After going hitless in back-to-back starts for the first time this season — an outage which in this case ended his career-high 15-game hitting streak — Hernández went 3-for-5 on Saturday against the Red Sox, with a 442-foot solo homer to center field off Ryan Weber in the second inning:

The homer was his 14th of the season, pulling him into a short-lived tie with Mike Trout and Fernando Tatis Jr. for the major league lead; within the hour, Trout homered against the Astros, the 300th of his career no less, and Tatis homered Sunday, but that’s impressive company nonetheless.

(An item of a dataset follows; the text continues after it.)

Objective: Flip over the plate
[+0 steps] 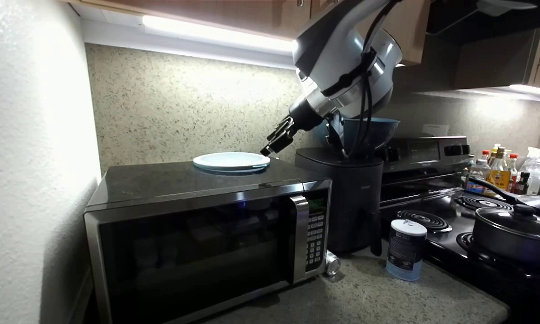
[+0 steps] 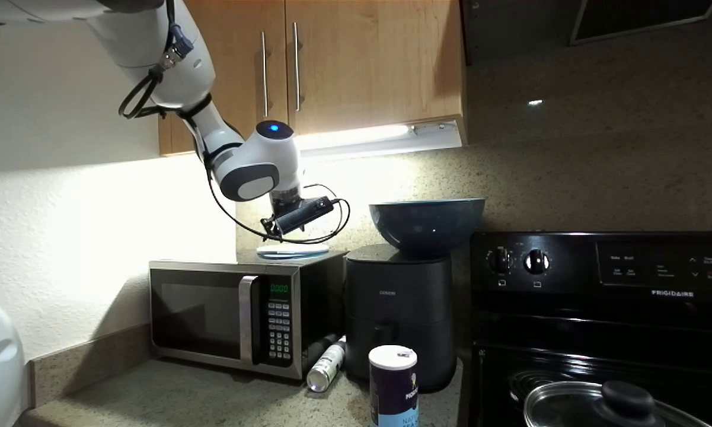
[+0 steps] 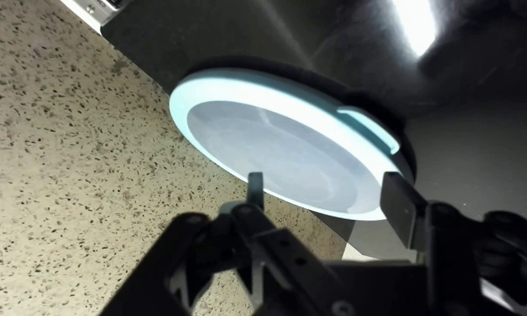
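Observation:
The plate (image 1: 231, 160) is pale blue and lies flat on top of the microwave, near the back wall. It also shows in an exterior view (image 2: 292, 251) as a thin edge. In the wrist view the plate (image 3: 285, 149) has a greyish centre, a pale rim and a thin raised strip on one side. My gripper (image 1: 270, 143) is tilted down just above and beside the plate's edge. In the wrist view the gripper (image 3: 324, 175) has its fingers wide apart, with nothing held between them. The plate lies beyond the fingertips. Whether a fingertip touches the rim I cannot tell.
The microwave (image 1: 184, 184) stands beside a black air fryer (image 2: 400, 308) with a dark teal bowl (image 2: 427, 225) on it. The speckled wall (image 3: 70, 175) is close behind the plate. Cabinets (image 2: 373, 65) hang above. A can (image 2: 327, 365) and a salt container (image 2: 393, 379) stand near.

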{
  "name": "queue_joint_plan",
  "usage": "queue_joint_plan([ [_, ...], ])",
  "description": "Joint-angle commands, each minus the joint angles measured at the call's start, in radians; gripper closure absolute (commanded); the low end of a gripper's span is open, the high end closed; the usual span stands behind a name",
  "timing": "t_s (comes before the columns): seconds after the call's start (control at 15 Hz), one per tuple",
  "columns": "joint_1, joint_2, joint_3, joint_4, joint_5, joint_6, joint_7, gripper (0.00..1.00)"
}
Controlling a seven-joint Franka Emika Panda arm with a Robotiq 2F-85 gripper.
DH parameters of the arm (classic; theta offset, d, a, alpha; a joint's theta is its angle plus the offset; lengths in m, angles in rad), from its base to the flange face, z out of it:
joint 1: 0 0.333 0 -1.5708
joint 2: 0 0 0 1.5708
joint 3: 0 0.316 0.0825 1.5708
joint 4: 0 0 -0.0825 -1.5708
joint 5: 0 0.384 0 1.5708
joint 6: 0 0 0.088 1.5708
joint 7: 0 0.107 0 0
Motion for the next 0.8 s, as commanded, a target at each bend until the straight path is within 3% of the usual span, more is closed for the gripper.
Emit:
queue_joint_plan([
  [0.0,-0.015,-0.039,0.009,-0.02,0.057,-0.007,-0.022,0.02],
  [0.13,-0.014,-0.045,0.013,-0.014,0.103,0.045,-0.028,0.0],
  [0.2,-0.004,-0.012,0.0,0.002,0.056,0.018,0.0,0.05],
  [0.27,-0.005,-0.018,0.0,0.004,0.068,0.025,0.0,0.0],
  [0.73,-0.005,-0.027,0.0,0.004,0.073,0.026,0.0,0.0],
])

However, Hernández’s day ended on a down note, as he suffered a left oblique strain while striking out in his final plate appearance, against Mike Kickham. An MRI taken on Sunday morning proved inconclusive, and so the Blue Jays planned for him to get a second MRI once the swelling reduced, but the team placed him on the 10-day Injured List on Monday nonetheless. “That’s going to be a big loss if he has to go out a while,” Blue Jays manager Charlie Montoyo told reporters on Sunday.

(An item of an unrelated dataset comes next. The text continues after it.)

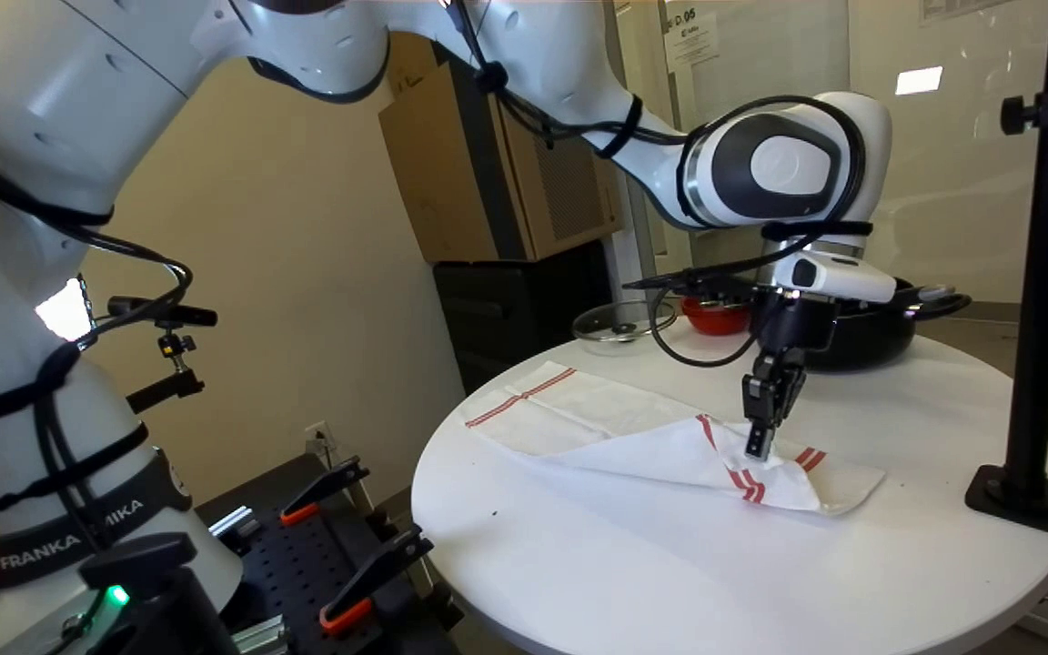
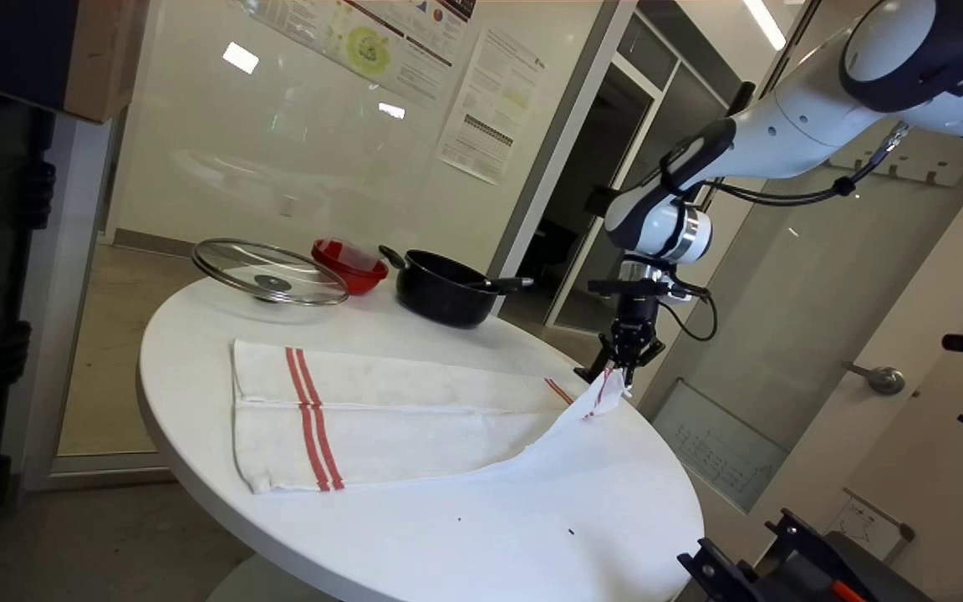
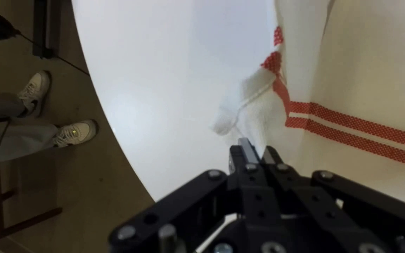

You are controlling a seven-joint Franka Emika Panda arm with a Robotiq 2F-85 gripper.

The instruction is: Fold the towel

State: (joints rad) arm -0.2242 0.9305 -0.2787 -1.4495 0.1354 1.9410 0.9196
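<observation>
A thin white cloth towel (image 2: 406, 426) with red stripes lies on a round white table (image 2: 498, 552). Two red stripes cross its flat end, far from the black robot gripper (image 2: 619, 372). At the other end, a corner bends up, pinched in the gripper. The gripper hangs from a white and black robot arm (image 2: 782, 130). Past the towel sit a round clear glass lid (image 2: 272, 283) with a silver rim, a round red bowl (image 2: 364, 281) and a round black pan (image 2: 441, 297). The lid tilts, and the bowl is between it and the pan.
</observation>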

Hernández is in the midst of one of the season’s most impressive breakouts, batting .308/.358/.637 in 159 plate appearances; through the Blue Jays’ first 40 games, that was a 56-homer pace. Among AL hitters, his slugging percentage ranks third behind only Trout (.676) and Nelson Cruz (.643), while his 164 wRC+ is fifth behind Cruz, Trout, Tim Anderson, and Anthony Rendon. Trout, Cruz, and Rendon all have All-Star appearances under their belts, while Anderson was last year’s AL batting champion and is currently taking his game to a higher level. Hernández, on the other hand, entered the year owning a .237/.304/.476 (106 wRC+) line through his four seasons — two full ones with the Blue Jays, plus venti-sized cups of coffee with the Astros (41 games in 2016, one game in ’17) and Jays (26 games in ’17). Last year, he hit a lopsided .230/.306/.472 with 26 homers and 1.2 WAR.

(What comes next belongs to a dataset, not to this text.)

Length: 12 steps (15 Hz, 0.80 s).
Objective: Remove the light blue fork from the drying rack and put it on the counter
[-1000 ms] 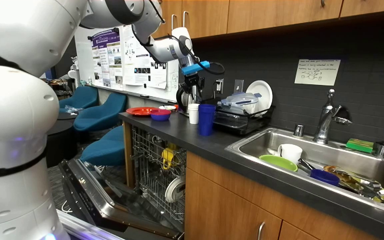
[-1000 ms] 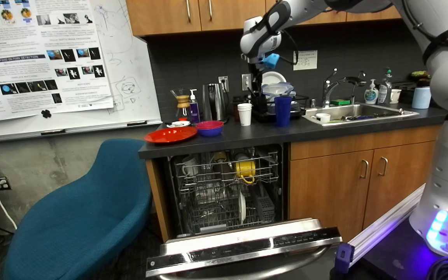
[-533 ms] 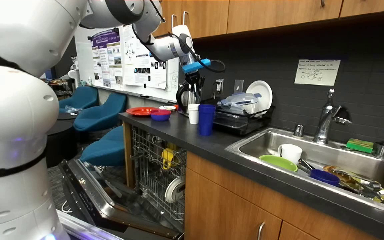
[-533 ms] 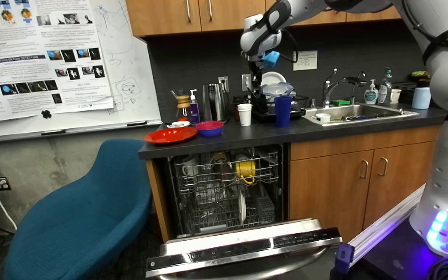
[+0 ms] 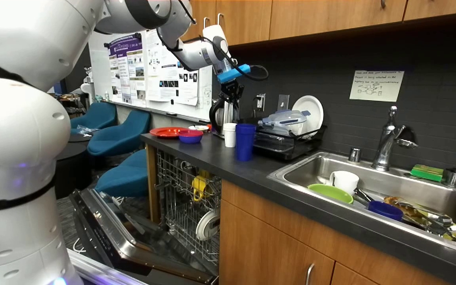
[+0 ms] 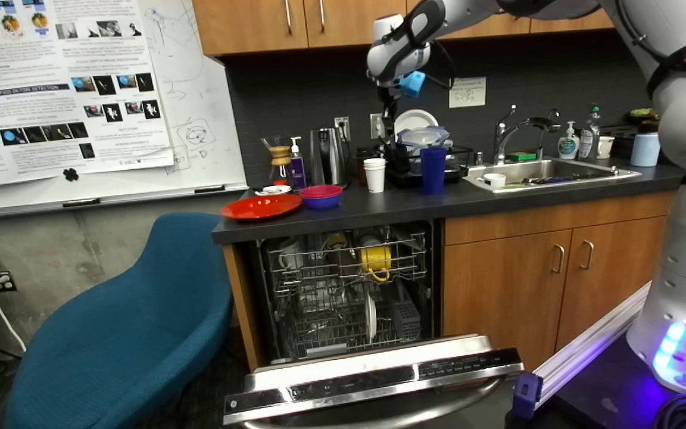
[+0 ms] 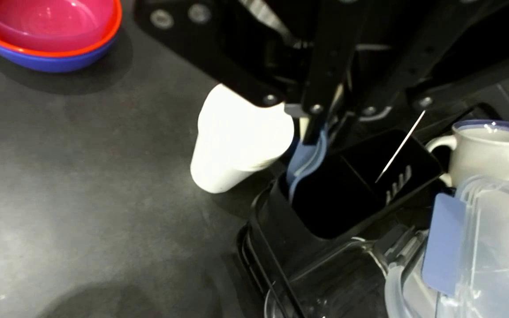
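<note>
In an exterior view the hand [image 5: 232, 101] is found raised slightly against half a second ago; nothing on the desk [image 5: 212, 149] is seen shifted. In an exterior view a small rise is likewise recorded, the hand held above an end of the drying rack [image 6: 407, 179]; detail below it is lost against dark parts. Lift-out is judged just begun, setting-down yet to be done. In the wrist view the light blue fork [image 7: 302, 157] is pinched between the hand's fingers, as far as can be read; its lower end is shown at a corner of the black cutlery holder [image 7: 287, 227], whether inside or just above cannot be told. Fork noted as slim, dull pale blue, smooth, bowed and tilted; tines not made out. White cups [image 7: 232, 145] are seen just beside and could be brushed.
</note>
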Each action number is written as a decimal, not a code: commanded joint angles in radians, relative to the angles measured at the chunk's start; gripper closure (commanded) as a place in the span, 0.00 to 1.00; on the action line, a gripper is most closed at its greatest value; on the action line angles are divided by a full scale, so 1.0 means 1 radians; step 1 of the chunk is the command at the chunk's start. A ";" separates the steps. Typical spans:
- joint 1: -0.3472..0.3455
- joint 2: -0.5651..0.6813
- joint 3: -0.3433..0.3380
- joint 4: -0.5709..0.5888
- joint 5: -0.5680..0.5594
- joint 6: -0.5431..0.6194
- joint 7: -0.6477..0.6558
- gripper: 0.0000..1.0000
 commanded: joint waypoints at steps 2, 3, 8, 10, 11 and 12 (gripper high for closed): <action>0.021 0.002 -0.001 0.063 -0.020 0.061 0.020 0.98; 0.027 0.003 -0.002 0.074 -0.024 0.077 0.023 0.99; 0.056 -0.034 0.013 0.058 -0.021 0.118 0.022 0.99; 0.079 -0.054 0.017 0.038 -0.025 0.146 0.024 0.99; 0.091 -0.061 0.021 0.038 -0.024 0.159 0.026 0.99; 0.102 -0.068 0.027 0.037 -0.022 0.166 0.030 0.99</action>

Signed by Houston out of the Dominican Republic in 2011, Hernández came to the Blue Jays in a July 31, 2017 deal alongside Norichika Aoki, in exchange for Francisco Liriano. He had entered that year eighth on Houston’s top prospects list, a 45 Future Value prospect whose lack of game power (40 present value at the time, 45 FV) appeared to be the biggest knock against him given a toolkit that also included an average hit tool and above-average running, fielding, and throwing. Given his standing on the leaderboard and his major league-high four home runs of at least 440 feet — headed by a 466-footer off the Marlins’ Jordan Yamamoto on August 12 — it’s safe to say that the game power developed.

Indeed, Hernández is near the top of the leaderboard in several Statcast categories. His 94.0 mph average exit velocity, 56.9% hard-hit rate and .443 xwOBA all rank in the 98th percentile, while his 19.6% barrel rate and .707 xSLG are both in the 99th percentile. He’s in the top 10 in year-to-year gains in exit velo, barrel rate, and hard-hit rate. Here’s his progression:

Teoscar Hernández’s Batted Balls, 2018-20
Year GB/FB GB% FB% EV LA Barrel  wOBA xwOBA
2018 0.83 36.4% 43.7% 91.8 16.9 15.5% .328 .347
2019 0.90 39.0% 43.2% 91.2 15.3 11.7% .325 .318
2020 0.80 31.4% 39.2% 94.0 17.2 19.6% .406 .443
SOURCE: Baseball Savant

Hernández has generally hit the ball hard and in the air, but just not with the same quality of contact prior to this year. It’s not as though he’s pulling the ball more often; in fact, his 36.3% pull rate is a career low, down from 48.7% last year and 37.7% the year before. And it’s not as though he’s a tremendously disciplined hitter, either:

Teoscar Hernández Plate Discipline, 2018-20
Year O-Swing% Z-Swing% Swing% Z-Contact% SwStr% BB% K%
2018 32.2% 74.3% 47.3% 77.2% 14.7% 7.8% 31.2%
2019 30.3% 72.9% 45.0% 79.1% 14.8% 9.7% 33.0%
2020 32.5% 63.7% 47.7% 76.3% 15.9% 7.5% 28.3%

Hernández, who struck out 153 times last year and 163 the year before, still has plenty of swing and miss in his game, but even while chasing balls out of the zone more often, he has cut his strikeout rate by nearly five percentage points. He’s gotten more selective by swinging at far fewer pitches in the zone, doing a better job of waiting to pounce rather than swinging at the first strike. Via MLB.com’s Keegan Matheson, here’s what he said on Saturday, before his injury came to light:

“This year, it’s part of my plan, trying to stay calm at the plate,” Hernández said. “I know they’re not going to throw me good pitches on the first pitch of many at-bats. Sometimes I go for the first pitch, but sometimes I take that first one to see the way they’re going to pitch me that day. I think it’s working out for me, and I’m going to keep doing it.”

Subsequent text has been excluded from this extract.